Return the data below unchanged. Drop any pictures.

[Opening Material provided section]

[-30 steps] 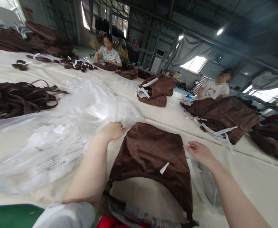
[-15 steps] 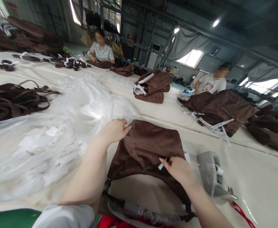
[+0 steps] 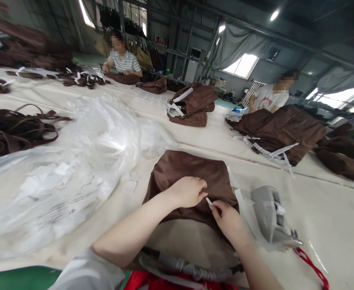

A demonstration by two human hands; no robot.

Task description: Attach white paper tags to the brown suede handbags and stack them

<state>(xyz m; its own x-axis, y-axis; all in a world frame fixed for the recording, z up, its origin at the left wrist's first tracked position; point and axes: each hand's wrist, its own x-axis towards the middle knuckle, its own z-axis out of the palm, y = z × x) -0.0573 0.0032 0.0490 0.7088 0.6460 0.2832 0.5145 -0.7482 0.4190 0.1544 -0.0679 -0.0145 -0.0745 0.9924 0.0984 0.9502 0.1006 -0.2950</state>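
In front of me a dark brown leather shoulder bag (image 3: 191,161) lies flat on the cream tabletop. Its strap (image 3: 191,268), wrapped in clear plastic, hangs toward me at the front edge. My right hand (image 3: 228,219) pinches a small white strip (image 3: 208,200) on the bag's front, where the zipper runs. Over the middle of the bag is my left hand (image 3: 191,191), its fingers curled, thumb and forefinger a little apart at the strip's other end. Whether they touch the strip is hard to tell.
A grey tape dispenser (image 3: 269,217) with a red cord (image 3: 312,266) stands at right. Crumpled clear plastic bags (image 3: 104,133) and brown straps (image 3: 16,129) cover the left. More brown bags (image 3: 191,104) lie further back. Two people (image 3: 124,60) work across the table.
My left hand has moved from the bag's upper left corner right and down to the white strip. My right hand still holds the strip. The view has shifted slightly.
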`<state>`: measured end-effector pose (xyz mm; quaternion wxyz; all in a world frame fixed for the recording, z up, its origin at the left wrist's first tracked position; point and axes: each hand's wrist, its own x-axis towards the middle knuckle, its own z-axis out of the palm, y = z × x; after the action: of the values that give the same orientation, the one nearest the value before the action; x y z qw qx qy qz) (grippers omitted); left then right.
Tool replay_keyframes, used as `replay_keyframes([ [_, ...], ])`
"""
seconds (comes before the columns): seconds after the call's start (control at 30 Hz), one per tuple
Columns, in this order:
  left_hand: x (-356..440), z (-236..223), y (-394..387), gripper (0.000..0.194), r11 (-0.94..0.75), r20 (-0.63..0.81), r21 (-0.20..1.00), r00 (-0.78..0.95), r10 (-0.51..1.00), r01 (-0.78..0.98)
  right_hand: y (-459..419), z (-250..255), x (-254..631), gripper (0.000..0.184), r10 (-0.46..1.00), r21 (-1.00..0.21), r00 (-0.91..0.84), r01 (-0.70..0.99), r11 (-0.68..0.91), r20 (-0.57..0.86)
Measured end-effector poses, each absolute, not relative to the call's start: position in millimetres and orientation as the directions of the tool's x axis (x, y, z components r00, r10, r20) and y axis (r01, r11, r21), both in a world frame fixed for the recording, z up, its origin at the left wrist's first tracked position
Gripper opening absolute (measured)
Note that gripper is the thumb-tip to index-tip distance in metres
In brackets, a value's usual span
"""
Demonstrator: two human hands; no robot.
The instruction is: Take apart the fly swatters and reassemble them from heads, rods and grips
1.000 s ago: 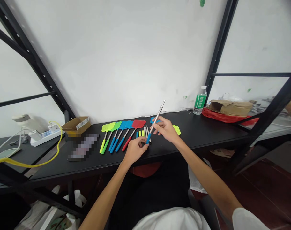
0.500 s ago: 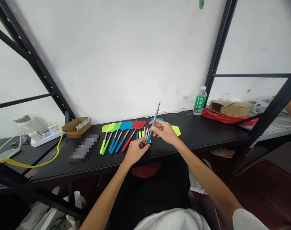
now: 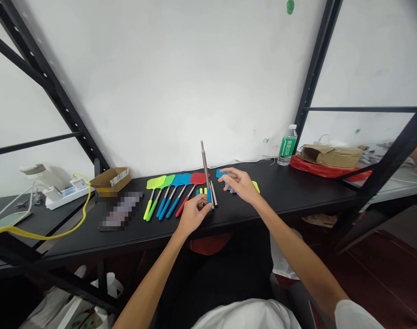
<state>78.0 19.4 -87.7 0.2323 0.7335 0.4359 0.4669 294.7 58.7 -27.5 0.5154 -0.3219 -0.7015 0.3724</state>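
My left hand [image 3: 195, 212] grips a telescopic fly swatter handle [image 3: 205, 164] by its blue end; the bare metal rod points up, with no head on it. Above the table, my right hand [image 3: 241, 185] is open, fingers spread and holding nothing. Close to its fingertips lies a blue swatter head [image 3: 221, 173], and a yellow swatter head [image 3: 257, 186] is mostly hidden behind the hand. Loose handles [image 3: 214, 195] lie beside my left hand. To the left, several whole fly swatters with yellow, green, blue and red heads [image 3: 199, 178] lie in a row.
On the black table [image 3: 273, 196] are a small cardboard box [image 3: 114, 183], a blurred flat object [image 3: 122, 210] and a water bottle [image 3: 287, 145]. A yellow cable [image 3: 85, 205] and power strip [image 3: 66, 197] are at left. Black frame posts [image 3: 314, 68] flank the table.
My right hand has let go of the metal rod and moved slightly right. The rod, now in my left hand alone, has swung from leaning right to leaning slightly left.
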Motion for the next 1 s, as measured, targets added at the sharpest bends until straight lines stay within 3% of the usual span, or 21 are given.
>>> replay_keyframes([
  [1.0,78.7,-90.1,19.9,0.034,-0.47,0.442,0.791,0.164,0.882,0.392,60.8,-29.5,292.7,0.034,0.84,-0.853,-0.279,0.114,0.51,0.465],
])
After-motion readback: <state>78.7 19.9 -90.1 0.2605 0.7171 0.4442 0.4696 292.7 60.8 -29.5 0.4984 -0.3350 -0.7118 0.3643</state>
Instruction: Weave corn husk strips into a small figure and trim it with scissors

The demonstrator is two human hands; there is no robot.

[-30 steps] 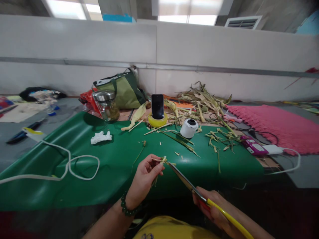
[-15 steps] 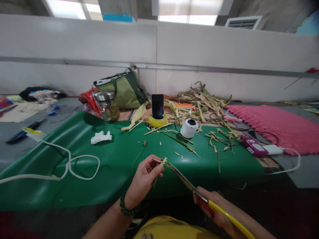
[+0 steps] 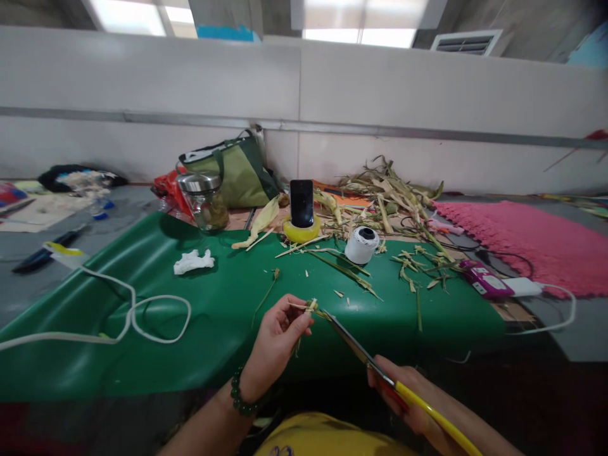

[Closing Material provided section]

*Answer section*:
[-30 steps] 
[-15 steps] 
[+0 steps] 

A demonstration by two human hands; no robot.

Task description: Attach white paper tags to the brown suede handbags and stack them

<state>(xyz m; its own x-axis, y-axis; all in a world frame fixed for the recording, z up, its origin at the left wrist's first tracked position; point and axes: each hand's wrist, its own x-axis towards the middle knuckle, its own z-axis out of the palm, y = z × x) -0.0573 0.0032 0.0490 0.7088 0.6460 0.2832 0.5145 -0.7482 0.4190 0.1544 -0.0679 -0.0145 -0.0745 0.9924 0.0984 0.9502 0.1006 -0.2950</state>
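In front of me a dark brown leather shoulder bag (image 3: 191,161) lies flat on the cream tabletop. Its strap (image 3: 191,268), wrapped in clear plastic, hangs toward me at the front edge. My right hand (image 3: 228,219) pinches a small white strip (image 3: 208,200) on the bag's front, where the zipper runs. Over the middle of the bag is my left hand (image 3: 191,191), its fingers curled, thumb and forefinger a little apart at the strip's other end. Whether they touch the strip is hard to tell.
A grey tape dispenser (image 3: 269,217) with a red cord (image 3: 312,266) stands at right. Crumpled clear plastic bags (image 3: 104,133) and brown straps (image 3: 16,129) cover the left. More brown bags (image 3: 191,104) lie further back. Two people (image 3: 124,60) work across the table.
My left hand has moved from the bag's upper left corner right and down to the white strip. My right hand still holds the strip. The view has shifted slightly.
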`<state>`: measured end-effector pose (xyz mm; quaternion wxyz; all in a world frame fixed for the recording, z up, its origin at the left wrist's first tracked position; point and axes: each hand's wrist, its own x-axis towards the middle knuckle, its own z-axis out of the palm, y = z × x; after the action: of the values that give the same orientation, the one nearest the value before the action; x y z qw qx qy qz) (grippers omitted); left then right.
Tool replay_keyframes, used as `replay_keyframes([ [_, ...], ])`
"""
seconds (comes before the columns): seconds after the call's start (control at 30 Hz), one per tuple
Columns, in this order:
  left_hand: x (-356..440), z (-236..223), y (-394..387), gripper (0.000..0.194), r11 (-0.94..0.75), r20 (-0.63..0.81), r21 (-0.20..1.00), r00 (-0.78..0.95), r10 (-0.51..1.00), r01 (-0.78..0.98)
  right_hand: y (-459..419), z (-250..255), x (-254..631), gripper (0.000..0.184), r10 (-0.46..1.00), r21 (-1.00..0.21), r00 (-0.91..0.84), r01 (-0.70..0.99), r11 (-0.68..0.91), r20 (-0.57..0.86)
Measured end-effector poses, each absolute, not relative to the call's start: position in millimetres and orientation as the directions of the tool's x axis (x, y, z components r00, r10, r20) and y axis (r01, r11, r21), both in a world frame fixed for the recording, z up, its origin at the left wrist's first tracked position
Gripper opening absolute (measured)
Note that gripper is the thumb-tip to index-tip distance in metres
In brackets, a value's usual span
"""
Demonstrator: two human hands; no robot.
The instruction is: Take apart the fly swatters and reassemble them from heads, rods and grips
1.000 s ago: 
0.500 s ago: 
now: 
<state>78.0 19.4 -87.7 0.2323 0.7335 0.4359 0.4669 294.7 58.7 -27.5 0.5154 -0.3219 -0.7015 0.3724</state>
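My left hand [image 3: 195, 212] grips a telescopic fly swatter handle [image 3: 205, 164] by its blue end; the bare metal rod points up, with no head on it. Above the table, my right hand [image 3: 241, 185] is open, fingers spread and holding nothing. Close to its fingertips lies a blue swatter head [image 3: 221, 173], and a yellow swatter head [image 3: 257, 186] is mostly hidden behind the hand. Loose handles [image 3: 214, 195] lie beside my left hand. To the left, several whole fly swatters with yellow, green, blue and red heads [image 3: 199, 178] lie in a row.
On the black table [image 3: 273, 196] are a small cardboard box [image 3: 114, 183], a blurred flat object [image 3: 122, 210] and a water bottle [image 3: 287, 145]. A yellow cable [image 3: 85, 205] and power strip [image 3: 66, 197] are at left. Black frame posts [image 3: 314, 68] flank the table.
My right hand has let go of the metal rod and moved slightly right. The rod, now in my left hand alone, has swung from leaning right to leaning slightly left.
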Motion for the next 1 s, as measured, targets added at the sharpest bends until straight lines stay within 3% of the usual span, or 21 are given.
>>> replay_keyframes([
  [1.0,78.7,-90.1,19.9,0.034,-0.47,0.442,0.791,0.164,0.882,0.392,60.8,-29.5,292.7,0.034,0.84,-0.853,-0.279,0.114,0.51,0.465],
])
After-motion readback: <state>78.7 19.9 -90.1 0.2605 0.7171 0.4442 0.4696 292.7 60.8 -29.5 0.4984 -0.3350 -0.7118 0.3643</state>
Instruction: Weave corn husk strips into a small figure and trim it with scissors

The demonstrator is two human hands; there is no robot.

[-30 steps] 
[-15 steps] 
[+0 steps] 

The exercise requires no further output.